Why the result of `nolds.hurst_rs` differ from other package ? #39

Closed eromoe closed 9 months ago

eromoe commented 11 months ago

Hi,

I checked three implement include of nodls, the result are quite differents. My target is labeling the mean-reversion and trending ranges, I have no clue for the output of nolds.hurst_rs (all > 0.9).

testing code


np.random.seed(42)
random_changes = 1. + np.random.randn(99999) / 1000.
series = np.cumprod(random_changes)  # create a random walk from random changes

# 1
from hurst import compute_Hc, random_walk
H, c, data = compute_Hc(series, kind='price', simplified=True)
print(H)

# 2
def genhurst(S,q=2):
    '''
    from https://github.com/PTRRupprecht/GenHurst/blob/master/genhurst.py
    '''

    L=len(S)

    # if L < 100:
        # warnings.warn('Data series very short!')

    H = np.zeros((len(range(5,20)),1))
    k = 0

    for Tmax in range(5,20):

        x = np.arange(1,Tmax+1,1)
        mcord = np.zeros((Tmax,1))

        for tt in range(1,Tmax+1):
            dV = S[np.arange(tt,L,tt)] - S[np.arange(tt,L,tt)-tt] 
            VV = S[np.arange(tt,L+tt,tt)-tt]
            N = len(dV) + 1
            X = np.arange(1,N+1,dtype=np.float64)
            Y = VV
            mx = np.sum(X)/N
            SSxx = np.sum(X**2) - N*mx**2
            my = np.sum(Y)/N
            SSxy = np.sum( np.multiply(X,Y))  - N*mx*my
            cc1 = SSxy/SSxx
            cc2 = my - cc1*mx
            ddVd = dV - cc1
            VVVd = VV - np.multiply(cc1,np.arange(1,N+1,dtype=np.float64)) - cc2
            mcord[tt-1] = np.mean( np.abs(ddVd)**q )/np.mean( np.abs(VVVd)**q )
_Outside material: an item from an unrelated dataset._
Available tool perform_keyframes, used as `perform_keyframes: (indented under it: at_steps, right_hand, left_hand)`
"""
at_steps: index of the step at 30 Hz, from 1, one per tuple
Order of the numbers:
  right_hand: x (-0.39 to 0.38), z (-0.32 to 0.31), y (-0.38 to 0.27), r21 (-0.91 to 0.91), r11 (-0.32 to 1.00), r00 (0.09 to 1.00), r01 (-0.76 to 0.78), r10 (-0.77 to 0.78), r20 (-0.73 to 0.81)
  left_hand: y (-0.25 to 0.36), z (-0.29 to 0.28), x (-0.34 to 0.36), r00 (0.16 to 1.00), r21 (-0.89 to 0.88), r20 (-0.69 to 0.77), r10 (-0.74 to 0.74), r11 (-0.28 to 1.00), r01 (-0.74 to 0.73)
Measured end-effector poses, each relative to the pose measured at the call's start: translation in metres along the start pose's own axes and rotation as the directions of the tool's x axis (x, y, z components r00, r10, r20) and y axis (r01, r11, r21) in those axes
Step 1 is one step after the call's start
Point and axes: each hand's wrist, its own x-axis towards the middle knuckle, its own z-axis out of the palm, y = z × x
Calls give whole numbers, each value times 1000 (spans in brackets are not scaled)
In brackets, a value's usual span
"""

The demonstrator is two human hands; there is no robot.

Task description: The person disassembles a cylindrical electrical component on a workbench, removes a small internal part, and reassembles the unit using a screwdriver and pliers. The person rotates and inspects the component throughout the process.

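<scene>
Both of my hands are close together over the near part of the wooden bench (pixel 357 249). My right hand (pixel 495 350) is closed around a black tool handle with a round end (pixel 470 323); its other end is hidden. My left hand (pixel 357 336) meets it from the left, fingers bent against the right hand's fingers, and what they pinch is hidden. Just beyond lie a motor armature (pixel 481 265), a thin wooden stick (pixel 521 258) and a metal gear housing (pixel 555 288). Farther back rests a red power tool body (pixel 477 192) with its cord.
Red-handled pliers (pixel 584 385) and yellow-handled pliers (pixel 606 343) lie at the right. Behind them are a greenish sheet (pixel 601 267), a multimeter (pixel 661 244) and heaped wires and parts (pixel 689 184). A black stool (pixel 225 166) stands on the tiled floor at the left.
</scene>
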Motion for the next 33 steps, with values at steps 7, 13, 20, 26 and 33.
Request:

        mx = np.mean(np.log10(x))
        SSxx = np.sum( np.log10(x)**2) - Tmax*mx**2
        my = np.mean(np.log10(mcord))
        SSxy = np.sum( np.multiply(np.log10(x),np.transpose(np.log10(mcord)))) - Tmax*mx*my
        H[k] = SSxy/SSxx
        k = k + 1

    mH = np.mean(H)/q

    return mH

print(genhurst(series, 2))

# 3 
import nolds
print(nolds.hurst_rs(series))

image

I also tested with rolling window 200 , second one seems most correctly ( contain values below 0.5 )

def hurst1(arr):
    return genhurst(arr)

def hurst2(arr):
    return compute_Hc(arr, kind='price', simplified=True)[0]

def hurst3(arr):
    return nolds.hurst_rs(arr, fit='poly')

image

image

image

eromoe commented 11 months ago

Is there any simple method to evaluate the hurst exponent ? so that I can filter out the best package.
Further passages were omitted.